Teen Kills Himself After Being Put in Solitary for…Trying to Kill Himself

by | March 10, 2010

CHILDREN IN LOCKDOWN

Yesterday we wrote about a death row prisoner who was revived after an attempted suicide on the eve of his execution. Today, the grim absurdities continue, with the story of a young, mentally ill inmate in Indiana who was placed in disciplinary segregation (solitary confinement) in response to a suicide attempt–and once there, committed suicide.

According to a post this morning on Sara Mayeux’s Prison Law Blog, the 18-year-old inmate had been a patient in a state mental hospital, but took off on his own while he was out attending a family funeral. The teenager was subsequently arrested for theft and put in the county jail, and then into isolation, where he used his bed sheet to hang himself from his cell window.

Gregory Zick committed suicide in 2003 while incarcerated at the St. Joseph County Jail in Indiana. Zick had a history of suicidal tendencies, evidenced by laceration scars on his wrists and neck; indeed, when he arrived at the county jail he had most recently attempted suicide just a month before. Jail officials arranged for him to continue receiving his prescription psychiatric medications, and placed him on suicide watch. Over the next few weeks Zick was moved on and off suicide watch (in part, it seems, because he himself denied having suicidal tendencies when speaking to jail mental health professionals, although one of the issues in the lawsuit was whether these professionals were actually qualified — one, for instance, did not have a degree in psychology or psychiatry….At the time of his suicide, he was being held in disciplinary segregation, because he “had been charged with attempted suicide and other violations” (my emphasis)… Specifically, according to this news report, Zick was being held in lockdown for removing the blade from his razor.

Mayeux highlights the fact that attemping suicide was apparently treated as a violation of the jail’s rules, warranting placement in “disciplinary segregation”–which is of course the worst possible place for a mentally ill, suicidal inmate.

Most jails and prisons use less blatant terminology when they place their mentally ill inmates in solitary confinement cells: They tend to call it “administrative segregation,” “special housing,” or “protective custody,” rather than “disciplinary segregation.” But the result, of course, is the same. These isolation units–which have been shown to cause severe psychological trauma in prisoners without underlying psychiatric conditions–have become today’s asylums, home to thousands of mentally ill Americans. Many of them are incarcerated to begin with for actions related to their conditions, and once inside, they are placed in lockdown by a system that lacks the resources (and sometimes the will) to provide appropriate treatment.

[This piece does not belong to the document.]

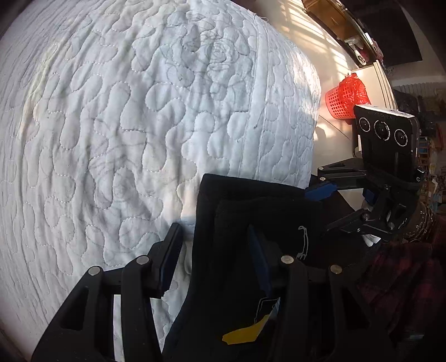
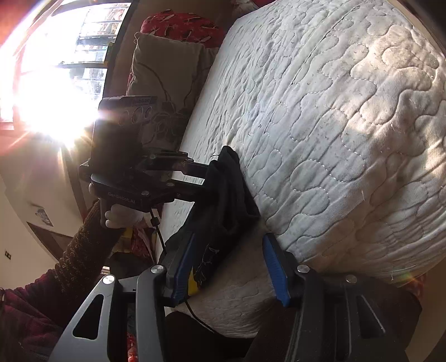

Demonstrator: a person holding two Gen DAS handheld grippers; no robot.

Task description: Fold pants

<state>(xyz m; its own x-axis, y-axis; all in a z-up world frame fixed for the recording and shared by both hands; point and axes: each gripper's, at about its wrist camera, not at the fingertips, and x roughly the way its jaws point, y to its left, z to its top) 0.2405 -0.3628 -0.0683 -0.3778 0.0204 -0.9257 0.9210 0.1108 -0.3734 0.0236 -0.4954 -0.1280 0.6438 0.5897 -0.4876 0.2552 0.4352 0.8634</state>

Gregory Zick’s mother “filed a federal lawsuit against the county and numerous jail officials, alleging that they were deliberately indifferent to her son’s suicidal history, in violation of his Eighth and Fourteenth Amendment rights as well as various rights under Indiana state law,” according to the Prison Law Blog. But a federal district court and later the Seventh Circuit court of appeals dismissed the case against everyone but the county sheriff (who had settled with the boy’s mother for $75,000). The courts found that none of the defendants’ actions constituted “deliberate indifference,” and there was no proven “pattern or policy of inadequate suicide prevention measures by the company hired to run the jail’s mental health services.”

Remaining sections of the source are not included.